KUAR: What do you want people who come to this memorial to take away from it? What lessons do you want them to have at the end of this?

Clarice: "The importance of humanization. Understanding that this person’s life—John Carter’s life—was important. He was someone’s son. He was 22 years old so there’s no reported children, but he was somebody’s child and his life was just as important as anyone’s life. As equally as important as our own lives.

The way he was treated and the way he was killed—murdered—and the way that our community, whether it’s our state government or city government, did not handle those lynchings with any type of empathy. There was nothing. It was actually us. There was a lot of state sanctioned violence. The police and the deputies were literally directing traffic. They weren’t even trying to stop the mobs. They were participating in this injustice.

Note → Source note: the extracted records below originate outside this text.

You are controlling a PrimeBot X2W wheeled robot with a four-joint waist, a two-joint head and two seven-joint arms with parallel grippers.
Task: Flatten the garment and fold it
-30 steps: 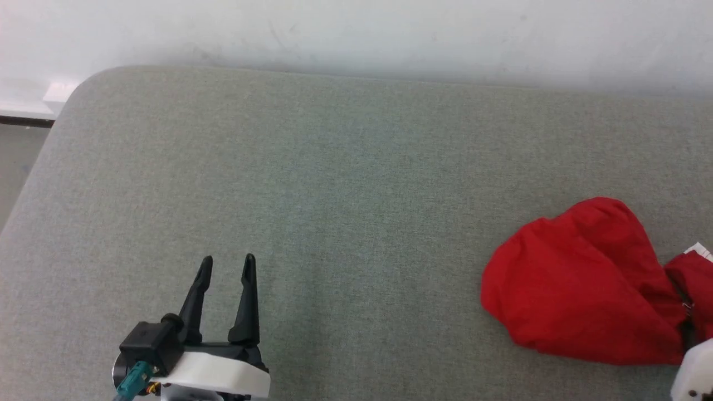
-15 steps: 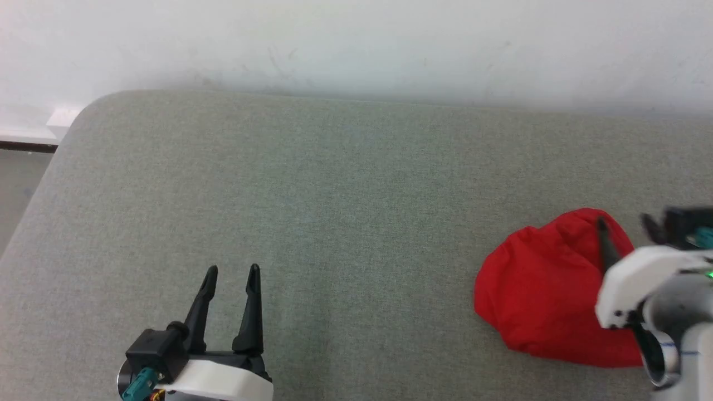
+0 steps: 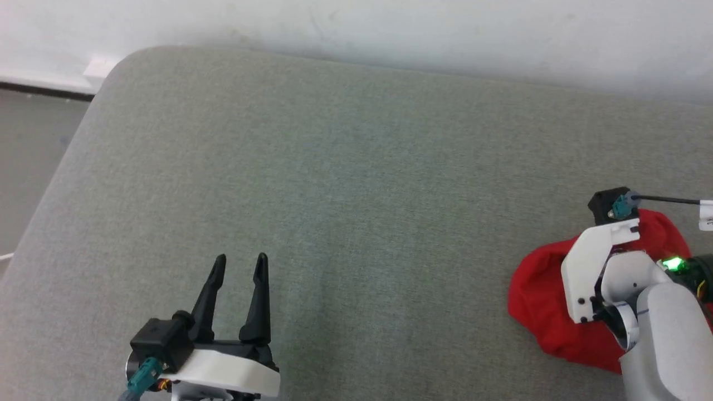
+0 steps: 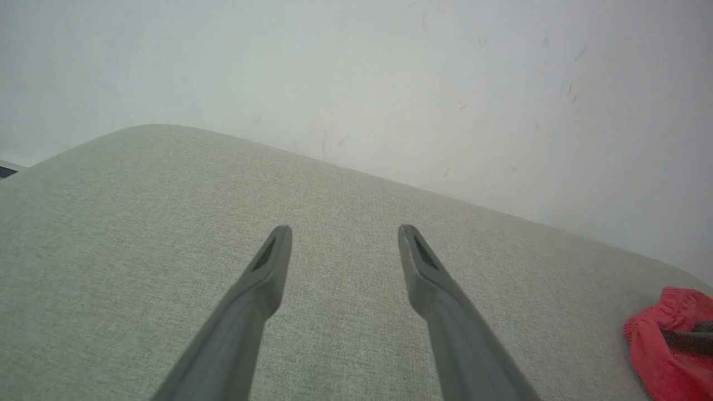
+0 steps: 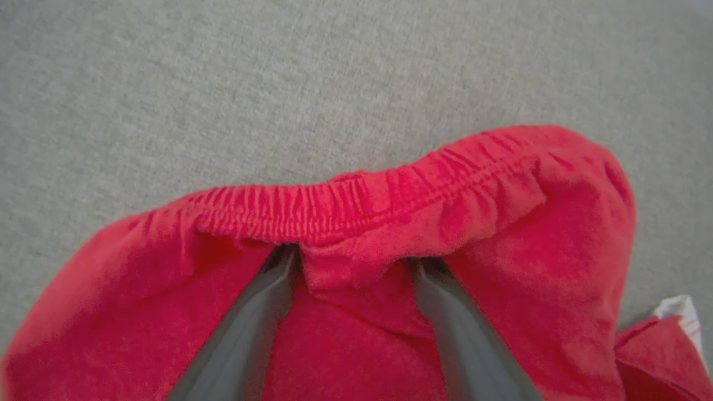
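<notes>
Red garment (image 3: 537, 301) bunched on grey cushion (image 3: 356, 167); R gripper (image 5: 355, 259) spread, tips under waistband (image 5: 356, 200), no grip. L gripper (image 3: 240, 266) spread, empty.

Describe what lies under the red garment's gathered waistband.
Two open fingers of the right end effector reach under the waistband of the garment, over more red cloth. Their tips are hidden beneath it.
</notes>
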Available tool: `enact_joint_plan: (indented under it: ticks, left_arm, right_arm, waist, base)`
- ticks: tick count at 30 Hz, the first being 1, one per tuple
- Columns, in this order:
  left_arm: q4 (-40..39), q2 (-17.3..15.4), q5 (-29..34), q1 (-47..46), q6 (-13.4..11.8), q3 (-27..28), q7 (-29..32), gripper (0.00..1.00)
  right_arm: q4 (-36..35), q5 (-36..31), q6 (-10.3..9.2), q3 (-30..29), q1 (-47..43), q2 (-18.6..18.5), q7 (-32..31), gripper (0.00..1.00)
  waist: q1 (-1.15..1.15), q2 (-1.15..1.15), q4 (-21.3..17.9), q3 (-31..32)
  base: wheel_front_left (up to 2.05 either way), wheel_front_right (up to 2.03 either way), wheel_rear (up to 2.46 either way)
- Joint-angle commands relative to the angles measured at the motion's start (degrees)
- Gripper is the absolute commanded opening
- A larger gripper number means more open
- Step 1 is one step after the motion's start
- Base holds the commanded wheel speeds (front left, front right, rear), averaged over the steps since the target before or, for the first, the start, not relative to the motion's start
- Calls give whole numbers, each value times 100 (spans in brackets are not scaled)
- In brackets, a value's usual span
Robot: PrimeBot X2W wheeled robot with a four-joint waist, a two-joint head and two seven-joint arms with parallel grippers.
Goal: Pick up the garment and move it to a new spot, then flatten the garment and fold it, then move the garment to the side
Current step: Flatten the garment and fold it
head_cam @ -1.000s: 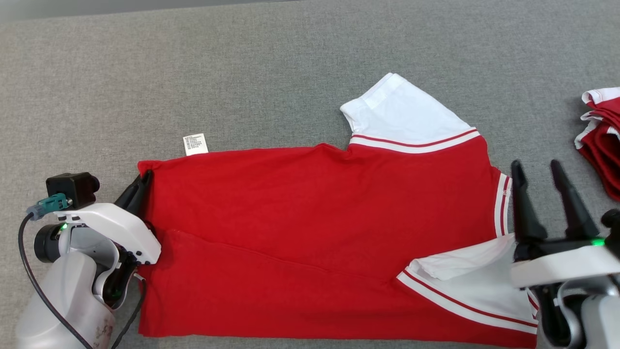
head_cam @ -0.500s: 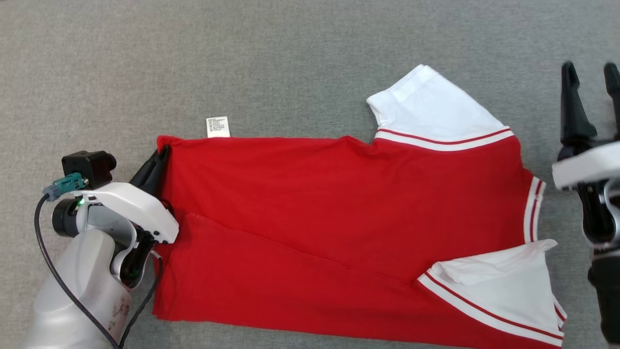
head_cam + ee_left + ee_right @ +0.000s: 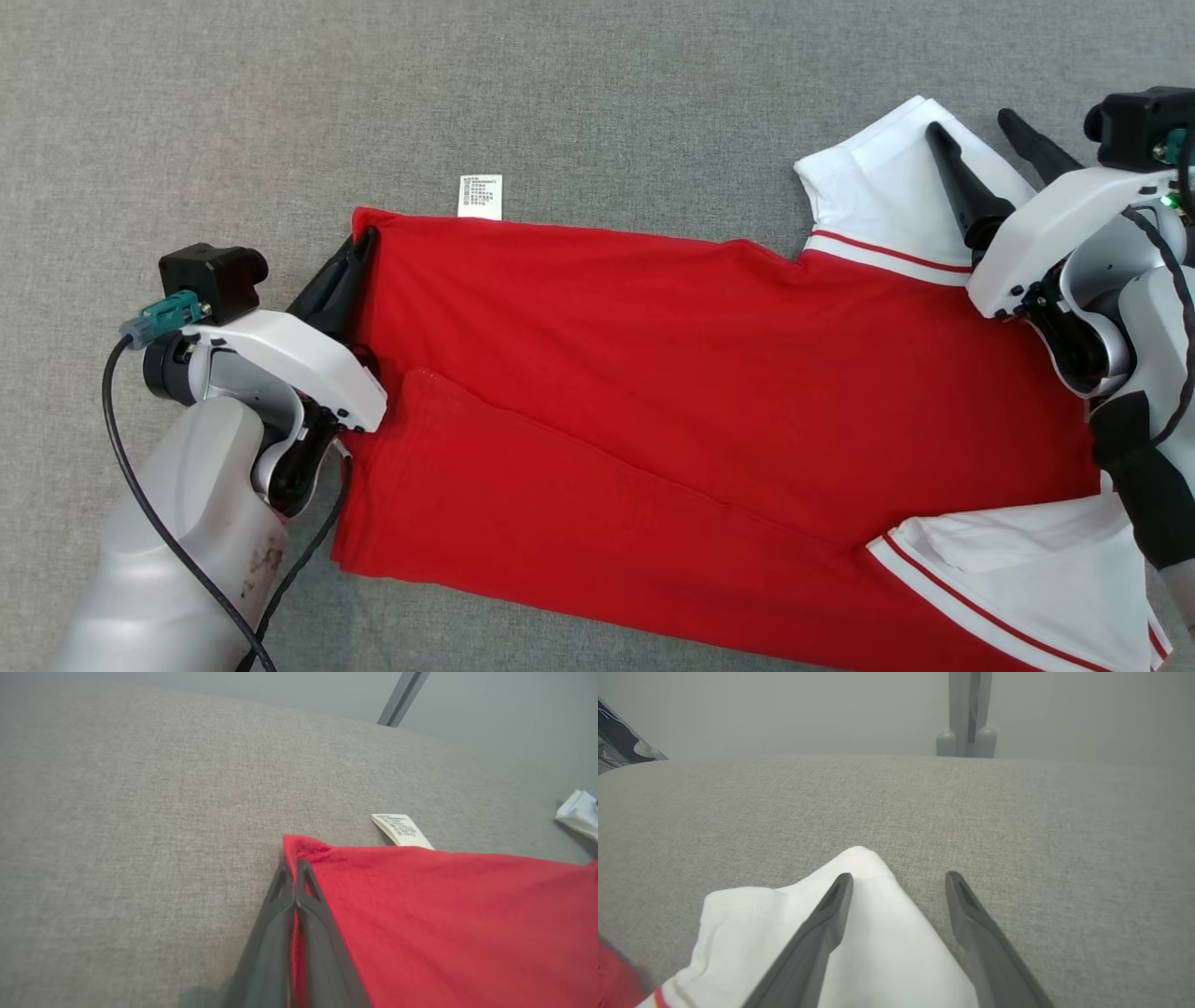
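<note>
Garment (image 3: pixel 653 373) lies lengthwise left to right, sleeves (image 3: pixel 878 177) rightward.

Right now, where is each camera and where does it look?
Head view: on the head, looking down at the red garment on the table; left gripper and right gripper show.
Left wrist view: on the left wrist, along shut fingers pinching the garment's corner.
Right wrist view: on the right wrist, along open fingers over the white sleeve.
Head and left wrist views share the white label.
</note>
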State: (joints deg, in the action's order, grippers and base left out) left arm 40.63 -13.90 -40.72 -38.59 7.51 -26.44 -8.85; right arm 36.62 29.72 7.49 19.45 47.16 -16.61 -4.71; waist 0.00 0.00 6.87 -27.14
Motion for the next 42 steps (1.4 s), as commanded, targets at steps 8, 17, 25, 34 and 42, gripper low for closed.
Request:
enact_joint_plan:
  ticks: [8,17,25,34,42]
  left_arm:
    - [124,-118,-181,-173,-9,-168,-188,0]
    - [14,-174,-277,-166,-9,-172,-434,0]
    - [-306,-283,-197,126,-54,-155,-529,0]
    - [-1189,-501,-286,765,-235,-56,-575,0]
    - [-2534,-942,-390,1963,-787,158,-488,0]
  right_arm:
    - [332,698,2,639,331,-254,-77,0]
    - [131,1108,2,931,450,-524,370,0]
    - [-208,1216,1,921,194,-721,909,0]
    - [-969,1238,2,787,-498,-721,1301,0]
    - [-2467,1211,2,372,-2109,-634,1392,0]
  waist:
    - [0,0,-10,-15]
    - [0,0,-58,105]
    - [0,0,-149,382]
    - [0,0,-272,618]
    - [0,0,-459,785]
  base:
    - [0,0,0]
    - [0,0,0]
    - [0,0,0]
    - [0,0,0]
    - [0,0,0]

So I want them to leave understanding the humanity of the people whose lives were taken."

KUAR: There’s this, right now, a national pushback to teach history like this. What do we as a country lose if we don’t teach events like this?

Kwami Abdul-Bey: "In my view, this move to sanitize history where we’re only telling the story that we’ve been telling for the last 100 years and we’re not allowing the truth to come out. I think that it is a grand fear from a segment of the community for their white sons and white daughters to actually hear what their fathers and grandfathers and mothers and grandmothers have done to another segment of the community. And done with total disregard for humanity. And they’ve done it with a total lack of accountability.

All that is being asked right now is as the research is being done and as the truth is being uncovered, that we include all stories into our history so that we can get a fuller, more robust understanding of what got us to where we are right now. There is a direct line from what happened to John Carter to what happened to George Floyd. It’s a direct, unbroken line. Until we realize that we cannot break the cycle.

So, the importance of history is it will help us break the cycle. It will help us to heal because not only has the Black community been traumatized, the entire nation has been traumatized and we are all suffering from this unacknowledged trauma and we all need healing."

KUAR: Is there anything else that you would like to add that I have not asked you about?

Kwami: "Arkansas has a documented 493 racial terror lynchings that have occured within the last 150 years. It is the goal of the Arkansas Peace and Justice Memorial Movement to erect a historic marker at the site of each and every one of those 493 racial terror lynchings. This is the beginning of a process and we want everyone to join in. There is a lot of talking that we need to do amongst each other and with each other and to each other and there’s a lot of healing that we all need to do together."

Sarah Kellogg was a Politics and Government reporter for KUAR from November 2018- August 2021.